Saat Darjinc semakin cepat, pendapatan mulai mengalir, begitu pula kepercayaan dan dorongan dari orang-orang. Pada tahun keuangan 2022-23, perusahaan menghasilkan pendapatan sebesar Rs 11 lakh.
“Kata-kata ‘Hun dai na’ berubah menjadi kata-kata penyemangat dan pujian. Orang-orang menyadari bahwa tidak perlu pindah ke luar kota untuk mencari pekerjaan. Itu adalah kemenangan terbesar. Saya percaya bahwa produk saya bukanlah hal-hal berwujud yang kami jual, tetapi penghancuran siklus harga diri rendah yang tidak berwujud, ”katanya.
Prashansa dengan bangga berbagi bahwa setelah Jhola, banyak layanan pengiriman serupa lainnya dimulai di Darjeeling. Dia berkata, “Saya pikir itu adalah kemenangan terbesar. Gagasan bahwa peluang kerja dapat diciptakan di sini sudah ditanamkan pada orang-orang sekarang.”
Dia tidak memiliki rencana untuk berhenti menjual produk dan layanan pramutamu. “Kami punya beberapa rencana untuk Bajaar. Meskipun mungkin terlihat seperti Amazon, itu akan memberikan banyak layanan, seperti taksi dan paket wisata.
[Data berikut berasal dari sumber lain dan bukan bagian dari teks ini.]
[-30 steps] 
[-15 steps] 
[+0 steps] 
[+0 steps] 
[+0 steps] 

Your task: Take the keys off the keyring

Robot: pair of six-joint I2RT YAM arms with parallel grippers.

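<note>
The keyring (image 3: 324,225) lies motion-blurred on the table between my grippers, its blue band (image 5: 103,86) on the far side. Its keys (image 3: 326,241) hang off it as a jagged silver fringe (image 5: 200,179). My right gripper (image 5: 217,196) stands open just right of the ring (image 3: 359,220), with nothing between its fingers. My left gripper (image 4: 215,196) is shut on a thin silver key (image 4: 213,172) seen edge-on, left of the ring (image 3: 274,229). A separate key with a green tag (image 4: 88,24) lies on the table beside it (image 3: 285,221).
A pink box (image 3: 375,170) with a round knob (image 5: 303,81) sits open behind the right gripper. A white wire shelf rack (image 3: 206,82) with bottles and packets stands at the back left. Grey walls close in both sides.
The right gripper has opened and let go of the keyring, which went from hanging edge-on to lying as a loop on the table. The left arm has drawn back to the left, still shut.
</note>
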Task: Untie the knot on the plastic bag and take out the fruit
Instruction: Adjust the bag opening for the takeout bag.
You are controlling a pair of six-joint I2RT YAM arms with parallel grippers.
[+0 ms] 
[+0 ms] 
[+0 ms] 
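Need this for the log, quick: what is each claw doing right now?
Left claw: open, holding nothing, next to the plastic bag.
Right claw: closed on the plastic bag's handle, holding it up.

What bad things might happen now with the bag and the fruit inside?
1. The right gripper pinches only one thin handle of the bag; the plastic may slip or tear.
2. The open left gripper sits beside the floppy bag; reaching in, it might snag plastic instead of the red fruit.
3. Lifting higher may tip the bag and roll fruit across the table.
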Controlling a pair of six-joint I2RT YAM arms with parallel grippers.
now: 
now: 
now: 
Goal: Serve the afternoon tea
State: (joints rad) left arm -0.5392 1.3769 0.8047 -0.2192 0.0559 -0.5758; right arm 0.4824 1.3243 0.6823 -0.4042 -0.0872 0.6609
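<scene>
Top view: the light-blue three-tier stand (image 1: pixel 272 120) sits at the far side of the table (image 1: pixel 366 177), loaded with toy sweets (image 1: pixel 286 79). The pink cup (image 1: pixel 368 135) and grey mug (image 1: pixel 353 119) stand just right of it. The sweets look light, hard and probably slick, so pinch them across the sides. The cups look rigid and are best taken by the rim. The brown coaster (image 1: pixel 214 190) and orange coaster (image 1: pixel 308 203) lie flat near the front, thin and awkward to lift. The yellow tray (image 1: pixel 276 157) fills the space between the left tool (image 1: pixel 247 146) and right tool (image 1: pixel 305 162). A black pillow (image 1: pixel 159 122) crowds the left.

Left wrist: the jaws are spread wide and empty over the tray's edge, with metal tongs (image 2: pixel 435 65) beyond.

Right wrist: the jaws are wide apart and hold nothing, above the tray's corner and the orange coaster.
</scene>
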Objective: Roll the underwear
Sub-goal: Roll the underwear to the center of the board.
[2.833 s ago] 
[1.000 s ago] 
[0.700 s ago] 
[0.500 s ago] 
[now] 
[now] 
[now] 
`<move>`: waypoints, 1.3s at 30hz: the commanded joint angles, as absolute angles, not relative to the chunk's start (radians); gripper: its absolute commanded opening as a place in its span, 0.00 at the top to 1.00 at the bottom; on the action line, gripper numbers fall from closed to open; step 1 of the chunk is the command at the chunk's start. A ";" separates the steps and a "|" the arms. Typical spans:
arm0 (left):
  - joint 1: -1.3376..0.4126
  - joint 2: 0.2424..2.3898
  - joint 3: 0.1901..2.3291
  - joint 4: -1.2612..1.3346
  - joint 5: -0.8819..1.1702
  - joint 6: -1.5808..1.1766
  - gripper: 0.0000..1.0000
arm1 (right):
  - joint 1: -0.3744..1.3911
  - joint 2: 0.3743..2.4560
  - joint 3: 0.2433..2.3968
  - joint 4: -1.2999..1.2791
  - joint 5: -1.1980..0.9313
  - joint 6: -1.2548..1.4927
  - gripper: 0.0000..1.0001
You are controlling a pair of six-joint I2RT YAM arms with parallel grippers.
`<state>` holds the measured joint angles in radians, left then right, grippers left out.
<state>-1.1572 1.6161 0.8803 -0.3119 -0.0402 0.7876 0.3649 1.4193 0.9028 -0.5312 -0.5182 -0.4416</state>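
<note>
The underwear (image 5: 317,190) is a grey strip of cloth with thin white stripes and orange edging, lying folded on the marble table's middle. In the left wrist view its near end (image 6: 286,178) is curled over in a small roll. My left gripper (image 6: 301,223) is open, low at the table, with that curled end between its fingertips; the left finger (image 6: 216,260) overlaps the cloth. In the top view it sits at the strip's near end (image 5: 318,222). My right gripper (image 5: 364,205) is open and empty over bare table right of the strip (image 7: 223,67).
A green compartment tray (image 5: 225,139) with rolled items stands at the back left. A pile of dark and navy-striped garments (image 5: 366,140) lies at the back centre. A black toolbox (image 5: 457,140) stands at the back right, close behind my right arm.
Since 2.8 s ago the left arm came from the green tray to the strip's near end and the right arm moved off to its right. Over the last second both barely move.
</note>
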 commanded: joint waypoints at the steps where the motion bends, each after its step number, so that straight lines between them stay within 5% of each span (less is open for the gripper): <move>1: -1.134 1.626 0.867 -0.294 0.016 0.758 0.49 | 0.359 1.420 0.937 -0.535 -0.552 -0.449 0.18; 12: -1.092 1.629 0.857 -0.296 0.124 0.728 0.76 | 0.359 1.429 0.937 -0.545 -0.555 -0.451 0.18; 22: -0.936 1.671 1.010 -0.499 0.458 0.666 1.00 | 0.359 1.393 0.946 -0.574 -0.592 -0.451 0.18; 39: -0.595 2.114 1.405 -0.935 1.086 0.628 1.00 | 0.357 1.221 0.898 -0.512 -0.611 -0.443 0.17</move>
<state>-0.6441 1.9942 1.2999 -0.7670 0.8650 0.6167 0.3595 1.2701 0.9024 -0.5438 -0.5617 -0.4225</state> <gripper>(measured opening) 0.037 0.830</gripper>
Bajaar akan menjadi pasar untuk segalanya,” katanya.
“Saya yakin Darjeeling siap untuk perubahan. Ini digitalisasi. Dalam banyak hal, kita telah membeku dalam waktu sementara dunia berkembang di sekitar kita karena gerakan politik tertentu dan trauma yang mengikutinya. Tapi kami bisa merasakan angin perubahan, dan saya ingin memastikan bahwa saat waktunya tiba, orang-orang kami harus duduk di barisan depan, ”katanya.